Marvin Gaye, Here, My Dear (1978)

Gaye’s divorce from his then-wife Anna Gordy Gaye—the elder sister of Berry Gordy, Gaye’s longtime label boss at Motown—made for some sticky soul listening. And bluntly direct songwriting too, as Gaye went straight for the jugular (or the heart, pick a vein) with molten lava moments such as “Anna’s Song” and “When Did You Stop Loving Me, When Did I Stop Loving You.”

ABBA, The Visitors (1981)

Seeing the four artists and two one-time couples of ABBA together again after 40-some years for a new album is nice—even if 2021’s Voyage does sound like a case of arrested development. Few, though, point to the fact that their last album before its disintegration, The Visitors, arrived following the divorce of both couples. Certainly something more dread-bringing than their usual chipper moments, such as “When All Is Said and Done.”

Richard and Linda Thompson, Shoot Out the Lights (1982)

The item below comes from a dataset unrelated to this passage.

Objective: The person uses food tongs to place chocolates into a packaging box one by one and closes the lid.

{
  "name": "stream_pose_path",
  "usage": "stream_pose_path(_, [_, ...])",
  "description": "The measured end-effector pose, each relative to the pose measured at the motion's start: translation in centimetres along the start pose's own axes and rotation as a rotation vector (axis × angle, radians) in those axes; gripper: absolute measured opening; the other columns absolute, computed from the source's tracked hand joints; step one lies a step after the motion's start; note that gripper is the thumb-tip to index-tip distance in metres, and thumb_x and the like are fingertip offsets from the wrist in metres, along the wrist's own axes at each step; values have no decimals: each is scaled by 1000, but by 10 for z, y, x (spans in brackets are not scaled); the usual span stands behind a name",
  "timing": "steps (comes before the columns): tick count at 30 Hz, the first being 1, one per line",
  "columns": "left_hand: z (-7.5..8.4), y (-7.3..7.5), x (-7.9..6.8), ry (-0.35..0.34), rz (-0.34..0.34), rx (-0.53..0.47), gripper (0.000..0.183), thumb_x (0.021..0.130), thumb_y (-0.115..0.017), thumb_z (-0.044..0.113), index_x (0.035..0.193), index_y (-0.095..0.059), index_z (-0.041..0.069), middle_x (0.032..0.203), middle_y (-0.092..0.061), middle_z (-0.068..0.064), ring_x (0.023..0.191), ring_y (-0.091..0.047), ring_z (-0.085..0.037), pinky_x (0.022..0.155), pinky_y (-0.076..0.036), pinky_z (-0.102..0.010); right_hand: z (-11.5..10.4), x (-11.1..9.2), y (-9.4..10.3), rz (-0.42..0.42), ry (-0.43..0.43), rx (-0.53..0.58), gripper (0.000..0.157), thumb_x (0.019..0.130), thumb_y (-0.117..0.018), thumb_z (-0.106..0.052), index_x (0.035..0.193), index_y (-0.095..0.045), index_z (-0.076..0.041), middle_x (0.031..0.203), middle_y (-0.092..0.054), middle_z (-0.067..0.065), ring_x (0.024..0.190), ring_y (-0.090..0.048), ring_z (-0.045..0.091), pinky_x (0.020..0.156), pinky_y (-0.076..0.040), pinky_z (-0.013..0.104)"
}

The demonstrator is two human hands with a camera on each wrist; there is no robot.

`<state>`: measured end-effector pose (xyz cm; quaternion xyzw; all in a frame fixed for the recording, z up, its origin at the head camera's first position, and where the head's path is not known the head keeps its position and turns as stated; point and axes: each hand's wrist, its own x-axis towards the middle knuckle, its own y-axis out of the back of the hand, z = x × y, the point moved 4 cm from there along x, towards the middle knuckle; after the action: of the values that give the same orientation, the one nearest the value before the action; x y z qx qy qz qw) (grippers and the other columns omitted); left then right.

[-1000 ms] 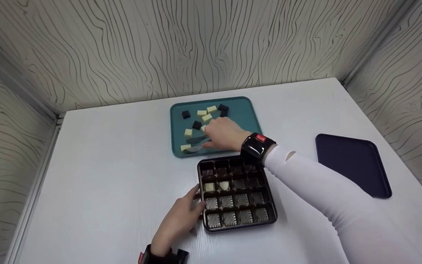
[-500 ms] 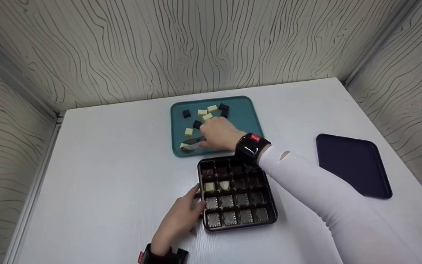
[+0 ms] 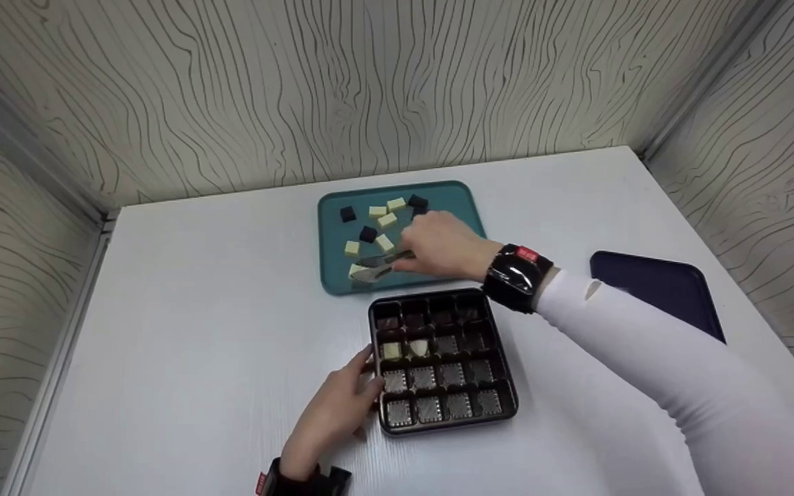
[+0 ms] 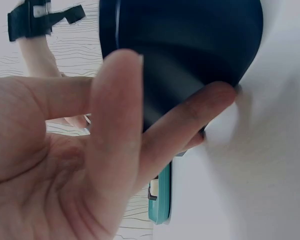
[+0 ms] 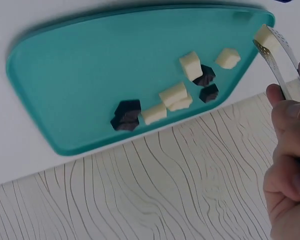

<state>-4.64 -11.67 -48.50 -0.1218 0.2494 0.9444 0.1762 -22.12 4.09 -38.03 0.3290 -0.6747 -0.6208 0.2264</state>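
My right hand (image 3: 445,244) grips small metal tongs (image 3: 382,265) over the near left part of a teal tray (image 3: 333,234). Between the perforated tong ends, a white chocolate cube (image 5: 266,39) is pinched; in the right wrist view it looks lifted off the tray. Several other white and dark chocolate cubes lie on that tray. In front stands a black divided box (image 3: 506,368), with dark pieces in its back row and two white ones (image 3: 392,350) at the left of the second row. My left hand (image 3: 338,403) touches the box's left side with fingers extended.
A dark blue tray (image 3: 666,286) lies on the right of the white table (image 3: 231,331), partly hidden by the right sleeve. Patterned panels (image 3: 245,89) enclose the table at the back and sides.
The tongs have closed around the white cube at the teal tray's near left corner and raised it, shifting slightly right. The left hand and the box have stayed in place.
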Motion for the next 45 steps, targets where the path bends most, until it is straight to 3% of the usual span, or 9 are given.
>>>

OK, take everything I just wrote about the two albums/one wedding bust up of Wynette and Jones and funnel that emotion into one LP and one couple from Fairport Conventioneers the Thompsons. Here the even-franker folkie freneticism of marital strife and awkwardly named cuts such as “Don’t Renege on Our Love” paint an unpretty picture of love on the rocks.

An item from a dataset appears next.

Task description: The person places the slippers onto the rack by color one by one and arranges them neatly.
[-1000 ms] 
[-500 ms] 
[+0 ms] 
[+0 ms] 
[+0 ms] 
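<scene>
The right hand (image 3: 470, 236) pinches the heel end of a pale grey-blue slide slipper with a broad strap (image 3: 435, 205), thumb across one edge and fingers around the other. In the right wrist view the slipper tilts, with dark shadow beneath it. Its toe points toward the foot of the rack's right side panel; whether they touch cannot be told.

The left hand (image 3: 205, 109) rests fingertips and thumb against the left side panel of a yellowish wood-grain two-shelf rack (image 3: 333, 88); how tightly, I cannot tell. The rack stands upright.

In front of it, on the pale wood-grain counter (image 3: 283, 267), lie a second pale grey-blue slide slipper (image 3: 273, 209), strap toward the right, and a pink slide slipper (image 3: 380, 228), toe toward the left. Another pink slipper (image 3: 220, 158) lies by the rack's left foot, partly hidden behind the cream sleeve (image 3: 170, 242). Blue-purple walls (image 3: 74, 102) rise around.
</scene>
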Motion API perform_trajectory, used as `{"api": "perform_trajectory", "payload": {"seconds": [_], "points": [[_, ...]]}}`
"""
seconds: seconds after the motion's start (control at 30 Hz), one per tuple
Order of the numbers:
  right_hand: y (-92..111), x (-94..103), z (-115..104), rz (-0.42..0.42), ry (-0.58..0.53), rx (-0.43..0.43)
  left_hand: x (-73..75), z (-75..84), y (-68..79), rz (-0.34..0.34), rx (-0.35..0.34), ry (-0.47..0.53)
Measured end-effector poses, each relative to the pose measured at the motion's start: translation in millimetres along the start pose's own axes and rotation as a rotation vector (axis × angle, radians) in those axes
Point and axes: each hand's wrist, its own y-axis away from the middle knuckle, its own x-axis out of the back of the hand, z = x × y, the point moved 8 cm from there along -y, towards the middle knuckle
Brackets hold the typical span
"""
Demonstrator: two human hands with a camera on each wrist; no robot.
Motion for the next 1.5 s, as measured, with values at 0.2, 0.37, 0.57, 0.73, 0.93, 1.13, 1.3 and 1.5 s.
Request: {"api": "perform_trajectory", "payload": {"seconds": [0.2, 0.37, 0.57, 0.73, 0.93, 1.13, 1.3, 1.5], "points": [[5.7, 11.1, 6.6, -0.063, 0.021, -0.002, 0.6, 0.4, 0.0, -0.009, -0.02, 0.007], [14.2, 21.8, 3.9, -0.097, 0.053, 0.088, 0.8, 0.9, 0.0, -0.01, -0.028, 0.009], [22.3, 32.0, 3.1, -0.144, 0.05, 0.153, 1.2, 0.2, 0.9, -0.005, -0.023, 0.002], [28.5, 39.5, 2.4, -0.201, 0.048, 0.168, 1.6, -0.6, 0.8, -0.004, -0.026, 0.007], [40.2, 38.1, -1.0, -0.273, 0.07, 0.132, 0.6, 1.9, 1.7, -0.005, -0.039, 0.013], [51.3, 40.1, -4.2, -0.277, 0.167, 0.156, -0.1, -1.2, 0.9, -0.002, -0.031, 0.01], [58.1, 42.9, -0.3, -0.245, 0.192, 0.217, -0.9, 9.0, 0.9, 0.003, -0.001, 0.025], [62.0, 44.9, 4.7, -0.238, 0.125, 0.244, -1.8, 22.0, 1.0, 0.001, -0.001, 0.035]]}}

Bruce Springsteen, Tunnel of Love (1987)

This is the stickiest of divorce albums in that it’s nestled between Boss relationships—his soon-to-be ex, Julianne Phillips, and the next Mrs. Boss, E Street Band member Patti Scialfa. Unlike the usually un-confessional Dylan, Springsteen has forever been a self-chronicler, and moments such as “Brilliant Disguise” reveal the mess of love on the brink, and the renewal of feelings for the future.

Nas, Life Is Good (2012)

Without shame or blame, wise and conscious hip-hop lyricist Nas used this positive-titled effort to delve into his divorce from R&B singer Kelis by using his life as a roadmap as to what went wrong, and how.

Babyface and Toni Braxton, Love, Marriage & Divorce (2014)

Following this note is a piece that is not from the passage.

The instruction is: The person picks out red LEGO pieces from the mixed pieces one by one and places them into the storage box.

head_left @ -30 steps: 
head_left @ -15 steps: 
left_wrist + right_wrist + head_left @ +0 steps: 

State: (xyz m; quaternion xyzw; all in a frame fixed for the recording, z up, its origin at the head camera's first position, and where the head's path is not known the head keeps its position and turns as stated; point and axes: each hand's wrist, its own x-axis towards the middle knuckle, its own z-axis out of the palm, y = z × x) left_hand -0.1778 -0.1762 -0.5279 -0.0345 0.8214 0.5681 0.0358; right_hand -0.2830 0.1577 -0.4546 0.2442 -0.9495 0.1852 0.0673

Released right before Valentine’s Day 2014, the not-married-to-each-other king and queen of modern quiet-storming R&B show how to break up to make up, the sweet and sultry way.

Björk, Vulnicura (2015)

What’s most fascinating about the genuine heartbreak that engulfs 2015’s Vulnicura is how public Björk’s marriage to her avant-garde equal, artist Matthew Barney, was in the first place, and how every icily chilled note (thanks in part to electronics-beats whiz Arca) and vocal bleat of this album chips away at that trust and romance.

Kacey Musgraves, star-crossed (2021)

GRAMMY voters might be torn on whether to claim star-crossed as country or pop. But one thing that’s undeniable and rifles through every category and emotion is how Musgraves reaches into her literary bag to tear down (and tear up over) her lost marriage to Ruston Kelly.